Problem requirements
Up to and including the line with "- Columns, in", please reproduce the lines below exactly, beginning with the first.

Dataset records

╭──

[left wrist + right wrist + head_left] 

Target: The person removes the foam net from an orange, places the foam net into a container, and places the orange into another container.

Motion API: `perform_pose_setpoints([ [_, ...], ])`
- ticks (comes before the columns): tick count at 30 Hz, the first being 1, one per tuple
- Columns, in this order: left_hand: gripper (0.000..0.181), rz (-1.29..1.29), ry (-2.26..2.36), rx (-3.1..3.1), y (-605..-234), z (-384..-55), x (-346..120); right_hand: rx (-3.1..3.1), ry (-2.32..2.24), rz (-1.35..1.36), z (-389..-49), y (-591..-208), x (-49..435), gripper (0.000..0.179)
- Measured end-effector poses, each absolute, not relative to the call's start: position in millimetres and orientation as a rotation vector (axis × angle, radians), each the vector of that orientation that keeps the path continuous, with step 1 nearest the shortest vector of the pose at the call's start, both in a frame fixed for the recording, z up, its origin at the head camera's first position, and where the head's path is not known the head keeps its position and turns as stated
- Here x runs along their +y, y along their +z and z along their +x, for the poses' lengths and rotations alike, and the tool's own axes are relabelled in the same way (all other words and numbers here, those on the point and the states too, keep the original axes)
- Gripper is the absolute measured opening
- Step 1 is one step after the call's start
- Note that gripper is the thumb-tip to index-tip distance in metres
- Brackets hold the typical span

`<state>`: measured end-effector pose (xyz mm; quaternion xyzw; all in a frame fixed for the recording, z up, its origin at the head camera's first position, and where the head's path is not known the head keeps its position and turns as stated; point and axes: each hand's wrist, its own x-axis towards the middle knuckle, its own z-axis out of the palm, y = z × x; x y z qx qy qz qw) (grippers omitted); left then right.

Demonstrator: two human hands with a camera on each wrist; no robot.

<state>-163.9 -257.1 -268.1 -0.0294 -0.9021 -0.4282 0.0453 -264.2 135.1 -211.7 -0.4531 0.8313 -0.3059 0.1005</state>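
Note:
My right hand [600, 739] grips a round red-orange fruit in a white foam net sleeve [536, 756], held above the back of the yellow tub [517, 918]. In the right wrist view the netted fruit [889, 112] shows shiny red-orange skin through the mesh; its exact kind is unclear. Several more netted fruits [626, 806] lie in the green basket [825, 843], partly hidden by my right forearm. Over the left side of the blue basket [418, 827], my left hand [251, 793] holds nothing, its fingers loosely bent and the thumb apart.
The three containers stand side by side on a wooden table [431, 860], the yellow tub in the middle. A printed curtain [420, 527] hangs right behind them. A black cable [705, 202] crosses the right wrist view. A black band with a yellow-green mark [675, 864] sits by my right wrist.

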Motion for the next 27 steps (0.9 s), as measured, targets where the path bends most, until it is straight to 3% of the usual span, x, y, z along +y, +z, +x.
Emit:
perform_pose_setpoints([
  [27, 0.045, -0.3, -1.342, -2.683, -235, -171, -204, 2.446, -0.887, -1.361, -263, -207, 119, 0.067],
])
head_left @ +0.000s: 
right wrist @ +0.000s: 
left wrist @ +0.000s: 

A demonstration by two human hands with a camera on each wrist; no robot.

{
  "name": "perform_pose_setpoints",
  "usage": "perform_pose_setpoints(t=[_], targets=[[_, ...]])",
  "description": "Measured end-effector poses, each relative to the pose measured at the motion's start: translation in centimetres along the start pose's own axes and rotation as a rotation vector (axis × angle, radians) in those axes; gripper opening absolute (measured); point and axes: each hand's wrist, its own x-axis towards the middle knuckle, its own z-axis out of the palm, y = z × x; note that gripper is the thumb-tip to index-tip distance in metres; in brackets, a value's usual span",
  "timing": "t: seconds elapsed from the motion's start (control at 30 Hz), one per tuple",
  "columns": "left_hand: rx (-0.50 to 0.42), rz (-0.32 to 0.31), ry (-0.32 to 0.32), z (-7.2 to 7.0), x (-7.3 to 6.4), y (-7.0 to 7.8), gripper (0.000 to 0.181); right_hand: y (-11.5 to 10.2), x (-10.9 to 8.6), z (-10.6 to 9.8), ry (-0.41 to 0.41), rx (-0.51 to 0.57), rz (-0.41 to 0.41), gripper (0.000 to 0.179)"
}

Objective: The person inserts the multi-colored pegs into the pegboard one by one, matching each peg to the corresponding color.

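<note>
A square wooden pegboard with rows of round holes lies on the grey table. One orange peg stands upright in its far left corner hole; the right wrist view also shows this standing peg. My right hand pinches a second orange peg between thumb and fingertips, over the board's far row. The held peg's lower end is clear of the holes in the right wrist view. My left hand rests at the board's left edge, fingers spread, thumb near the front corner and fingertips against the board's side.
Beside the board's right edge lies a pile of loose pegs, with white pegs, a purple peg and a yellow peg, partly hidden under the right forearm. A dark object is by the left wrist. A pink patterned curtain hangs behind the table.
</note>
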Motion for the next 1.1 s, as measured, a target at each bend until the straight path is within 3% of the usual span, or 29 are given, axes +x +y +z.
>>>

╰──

Task answer
[left wrist + right wrist + head_left] 

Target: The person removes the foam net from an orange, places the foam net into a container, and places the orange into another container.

Motion API: `perform_pose_setpoints([ [_, ...], ])`
- ticks (comes before the columns): tick count at 30 Hz, the first being 1, one per tuple
- Columns, in this order: left_hand: gripper (0.000..0.181), rz (-1.29..1.29), ry (-2.26..2.36), rx (-3.1..3.1), y (-605..-234), z (-384..-55), x (-346..120); right_hand: rx (-3.1..3.1), ry (-2.32..2.24), rz (-1.35..1.36), z (-389..-49), y (-591..-208), x (-49..435), gripper (0.000..0.179)

What the exercise required is now complete.